## Task directions
Transcribe the lines below verbatim, skipping the images.

Segment Start: Dataset excerpt

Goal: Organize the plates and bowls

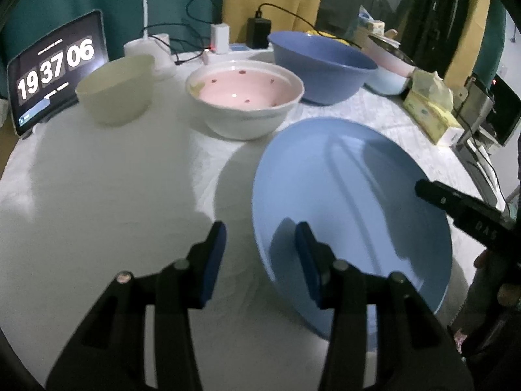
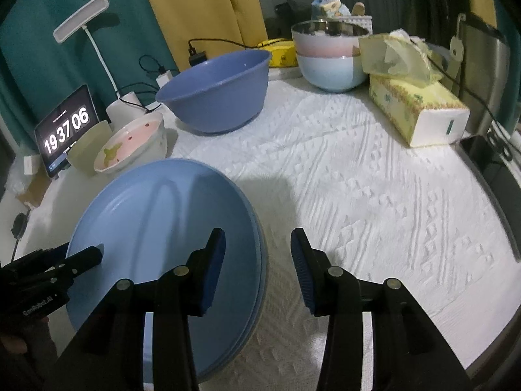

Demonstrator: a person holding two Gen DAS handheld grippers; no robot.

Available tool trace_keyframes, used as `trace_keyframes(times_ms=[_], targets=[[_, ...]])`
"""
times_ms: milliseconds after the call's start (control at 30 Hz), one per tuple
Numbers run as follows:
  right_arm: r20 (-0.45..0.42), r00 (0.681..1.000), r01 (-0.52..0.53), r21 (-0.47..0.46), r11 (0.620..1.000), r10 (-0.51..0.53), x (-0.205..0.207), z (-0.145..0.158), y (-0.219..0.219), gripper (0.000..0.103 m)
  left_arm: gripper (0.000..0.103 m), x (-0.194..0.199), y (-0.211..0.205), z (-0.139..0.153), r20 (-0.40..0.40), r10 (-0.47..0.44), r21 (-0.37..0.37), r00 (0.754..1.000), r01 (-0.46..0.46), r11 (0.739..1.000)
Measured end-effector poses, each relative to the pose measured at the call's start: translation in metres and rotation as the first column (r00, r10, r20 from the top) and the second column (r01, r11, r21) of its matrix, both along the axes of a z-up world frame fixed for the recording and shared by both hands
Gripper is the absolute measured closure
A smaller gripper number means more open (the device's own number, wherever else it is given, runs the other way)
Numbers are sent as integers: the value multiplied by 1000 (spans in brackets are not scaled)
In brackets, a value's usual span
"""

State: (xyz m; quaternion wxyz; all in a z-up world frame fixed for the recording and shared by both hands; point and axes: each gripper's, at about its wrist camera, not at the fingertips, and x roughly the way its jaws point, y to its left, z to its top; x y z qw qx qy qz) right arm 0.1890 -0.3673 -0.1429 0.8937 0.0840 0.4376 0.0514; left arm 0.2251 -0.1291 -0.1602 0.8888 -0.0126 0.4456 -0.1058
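The light blue plates (image 2: 162, 228) were already stacked near the front edge of the white tablecloth (image 2: 374, 195); at least two rims showed. Both tongs straddled the stack's rim with jaws apart, pads not pressing: left gripper (image 1: 260, 260) on one side, right gripper (image 2: 257, 270) on the other. So plates looked about done. Bowls were still loose behind: cream bowl (image 1: 115, 93), pink spotted bowl (image 1: 244, 97), big blue bowl (image 1: 320, 66). I'd guess nesting those was what remained.
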Motion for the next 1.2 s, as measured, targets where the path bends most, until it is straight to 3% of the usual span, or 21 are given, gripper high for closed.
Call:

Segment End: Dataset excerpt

## Task answer
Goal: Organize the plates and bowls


Demonstrator: a person holding two Gen DAS handheld grippers; no robot.

Available tool trace_keyframes, used as `trace_keyframes(times_ms=[_], targets=[[_, ...]])`
"""
times_ms: milliseconds after the call's start (control at 30 Hz), one per tuple
Numbers run as follows:
  right_arm: r20 (-0.45..0.42), r00 (0.681..1.000), r01 (-0.52..0.53), r21 (-0.47..0.46), r11 (0.620..1.000), r10 (-0.51..0.53), x (-0.205..0.207), z (-0.145..0.158), y (-0.219..0.219), gripper (0.000..0.103 m)
  left_arm: gripper (0.000..0.103 m), x (-0.194..0.199), y (-0.211..0.205), z (-0.139..0.153), r20 (-0.40..0.40), r10 (-0.47..0.44), r21 (-0.37..0.37), r00 (0.754..1.000), r01 (-0.46..0.46), r11 (0.739..1.000)
Measured end-effector poses, each relative to the pose measured at the call's start: translation in metres and rotation as the first column (r00, r10, r20 from the top) and the second column (r01, r11, r21) of its matrix, both along the axes of a z-up world frame fixed for the recording and shared by both hands
Gripper is the absolute measured closure
A smaller gripper number means more open (the device's own number, wherever else it is given, runs the other way)
Numbers are sent as integers: the value multiplied by 1000 (spans in brackets are not scaled)
In brackets, a value's usual span
"""

State: (xyz m; quaternion wxyz; all in a z-up world frame fixed for the recording and shared by both hands; point and axes: each gripper's, at about its wrist camera, not at the fingertips, and x roughly the way its jaws point, y to its left, z to its top; x y z qw qx qy qz) right arm 0.1890 -0.3673 -0.1429 0.8937 0.0840 0.4376 0.0514; left arm 0.2251 -0.1291 -0.1602 0.8888 -0.0126 0.4456 -0.1058
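The light blue plates (image 2: 162, 228) were already stacked near the front edge of the white tablecloth (image 2: 374, 195); at least two rims showed. Both tongs straddled the stack's rim with jaws apart, pads not pressing: left gripper (image 1: 260, 260) on one side, right gripper (image 2: 257, 270) on the other. So plates looked about done. Bowls were still loose behind: cream bowl (image 1: 115, 93), pink spotted bowl (image 1: 244, 97), big blue bowl (image 1: 320, 66). I'd guess nesting those was what remained.
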Motion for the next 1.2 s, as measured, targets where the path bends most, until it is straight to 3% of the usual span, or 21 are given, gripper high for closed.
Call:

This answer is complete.